Use this file to discover all available pages before exploring further.

Basic Usage

This guide covers fundamental operations with Red Arrow, from creating tables to performing data transformations.

Getting Started

First, require the Arrow library:
require 'arrow'

Creating Tables

From Ruby Hash

The simplest way to create a table is from a Ruby hash. Data types are automatically detected:
table = Arrow::Table.new(
  'name' => ['Alice', 'Bob', 'Charlie'],
  'age' => [25, 30, 35],
  'salary' => [50000.0, 60000.0, 75000.0]
)

puts table.to_s
# Output:
#         name	  age	    salary
#      (string)	(int64)	  (double)
# 0       Alice	     25	  50000.0
# 1         Bob	     30	  60000.0
# 2     Charlie	     35	  75000.0

From Arrays

Create tables using Arrow array types:
count_array = Arrow::UInt32Array.new([0, 2, nil, 4])
visible_array = Arrow::BooleanArray.new([true, nil, nil, false])

table = Arrow::Table.new(
  'count' => count_array,
  'visible' => visible_array
)

With Explicit Schema

Define schema explicitly for precise control:
# Define fields
count_field = Arrow::Field.new('count', :uint32)
visible_field = Arrow::Field.new('visible', :boolean)
schema = Arrow::Schema.new([count_field, visible_field])

# Create arrays
count_array = Arrow::UInt32Array.new([0, 2, nil, 4])
visible_array = Arrow::BooleanArray.new([true, nil, nil, false])

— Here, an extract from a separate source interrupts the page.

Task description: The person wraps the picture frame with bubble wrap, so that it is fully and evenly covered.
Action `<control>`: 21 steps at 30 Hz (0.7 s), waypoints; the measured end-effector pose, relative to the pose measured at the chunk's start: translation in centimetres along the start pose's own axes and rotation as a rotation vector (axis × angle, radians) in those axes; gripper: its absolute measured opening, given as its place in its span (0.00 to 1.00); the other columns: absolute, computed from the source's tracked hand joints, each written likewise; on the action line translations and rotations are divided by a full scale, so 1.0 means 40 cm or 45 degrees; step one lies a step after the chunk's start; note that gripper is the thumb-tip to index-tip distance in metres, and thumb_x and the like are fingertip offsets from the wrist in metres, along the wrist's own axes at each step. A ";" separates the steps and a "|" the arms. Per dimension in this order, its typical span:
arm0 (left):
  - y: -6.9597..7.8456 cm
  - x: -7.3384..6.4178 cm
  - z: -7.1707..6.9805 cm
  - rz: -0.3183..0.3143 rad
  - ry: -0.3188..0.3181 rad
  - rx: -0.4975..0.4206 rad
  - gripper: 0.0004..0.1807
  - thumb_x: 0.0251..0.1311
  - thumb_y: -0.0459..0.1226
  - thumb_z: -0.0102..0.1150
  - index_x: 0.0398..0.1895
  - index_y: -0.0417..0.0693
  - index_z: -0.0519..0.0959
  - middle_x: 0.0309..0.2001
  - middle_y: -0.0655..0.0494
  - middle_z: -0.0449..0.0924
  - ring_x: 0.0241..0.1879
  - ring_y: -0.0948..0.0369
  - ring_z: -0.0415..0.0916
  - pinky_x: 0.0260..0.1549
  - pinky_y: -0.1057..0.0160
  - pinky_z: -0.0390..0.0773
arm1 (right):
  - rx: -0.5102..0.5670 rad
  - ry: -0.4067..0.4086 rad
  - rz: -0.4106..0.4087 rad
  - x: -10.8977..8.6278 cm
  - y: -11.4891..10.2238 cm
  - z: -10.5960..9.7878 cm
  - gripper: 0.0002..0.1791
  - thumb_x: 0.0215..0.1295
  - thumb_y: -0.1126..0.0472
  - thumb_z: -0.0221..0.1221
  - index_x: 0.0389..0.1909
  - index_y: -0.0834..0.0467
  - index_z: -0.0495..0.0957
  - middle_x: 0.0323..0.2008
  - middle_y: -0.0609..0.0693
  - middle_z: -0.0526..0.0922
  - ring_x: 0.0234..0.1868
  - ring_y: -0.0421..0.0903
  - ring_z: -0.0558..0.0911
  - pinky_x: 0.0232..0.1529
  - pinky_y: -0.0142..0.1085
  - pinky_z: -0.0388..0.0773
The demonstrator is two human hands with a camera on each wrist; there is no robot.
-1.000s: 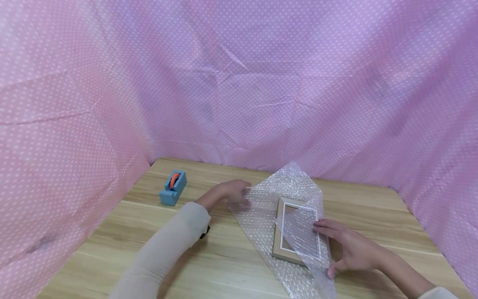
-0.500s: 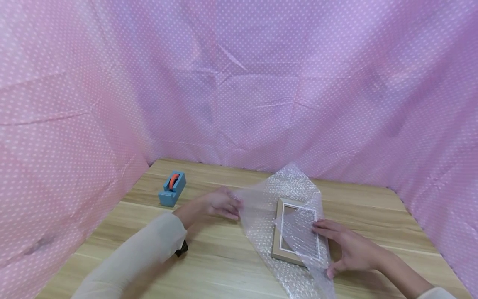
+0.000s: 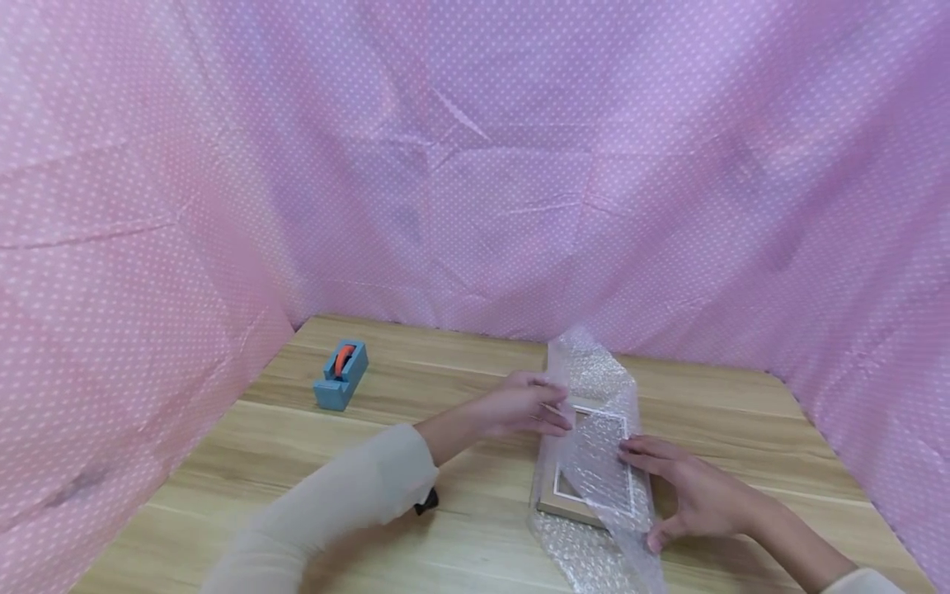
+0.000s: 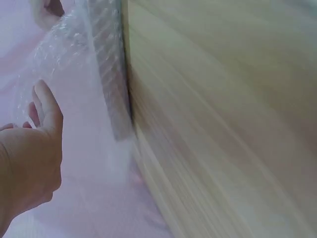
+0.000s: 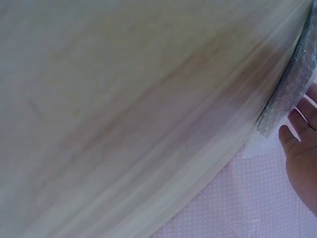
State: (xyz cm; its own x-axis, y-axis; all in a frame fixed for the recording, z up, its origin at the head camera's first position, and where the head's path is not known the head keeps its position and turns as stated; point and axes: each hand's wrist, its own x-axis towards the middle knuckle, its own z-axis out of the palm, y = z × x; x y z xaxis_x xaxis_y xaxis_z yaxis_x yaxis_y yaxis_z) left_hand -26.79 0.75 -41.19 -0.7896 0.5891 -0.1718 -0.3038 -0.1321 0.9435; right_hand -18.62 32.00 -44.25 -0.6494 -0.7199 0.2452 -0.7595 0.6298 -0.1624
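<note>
A light wooden picture frame (image 3: pixel 567 506) with a white inner border lies on a sheet of bubble wrap (image 3: pixel 586 553). The right flap of the wrap is folded across part of it. My left hand (image 3: pixel 523 404) pinches the left flap and holds it raised over the frame's left side; the fingertips are partly hidden by the wrap in the left wrist view. Along the right edge, my right hand (image 3: pixel 693 491) rests with spread fingers on the folded flap, its thumb lower down by the edge. In the right wrist view its fingers look extended beside the wrap.
A blue tape dispenser (image 3: pixel 341 375) with an orange core stands at the left of the wooden table (image 3: pixel 416 520). Pink dotted cloth (image 3: pixel 475 206) hangs behind the table and on both sides.
My left hand first drew back left with the flap's corner, then moved right, bringing the left flap up over the frame. My right hand has stayed in place on the right flap.
</note>
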 end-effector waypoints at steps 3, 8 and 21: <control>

# Create table with schema
table = Arrow::Table.new(schema, [count_array, visible_array])

From Raw Records

Create tables from arrays of records:
schema = {
  count: :uint32,
  visible: :boolean
}

raw_records = [
  [0, true],
  [2, nil],
  [nil, nil],
  [4, false]
]

table = Arrow::Table.new(schema, raw_records)

Loading and Saving Data

Loading from Files

# Load Arrow IPC file
table = Arrow::Table.load('data.arrow')

# Load CSV
table = Arrow::Table.load('data.csv', format: :csv)

# Load Parquet (requires red-parquet)
require 'parquet'
table = Arrow::Table.load('data.parquet', format: :parquet)

Loading from S3

With red-arrow-dataset, load directly from S3:
require 'arrow-dataset'

# Public bucket
table = Arrow::Table.load(URI('s3://bucket/data.csv'))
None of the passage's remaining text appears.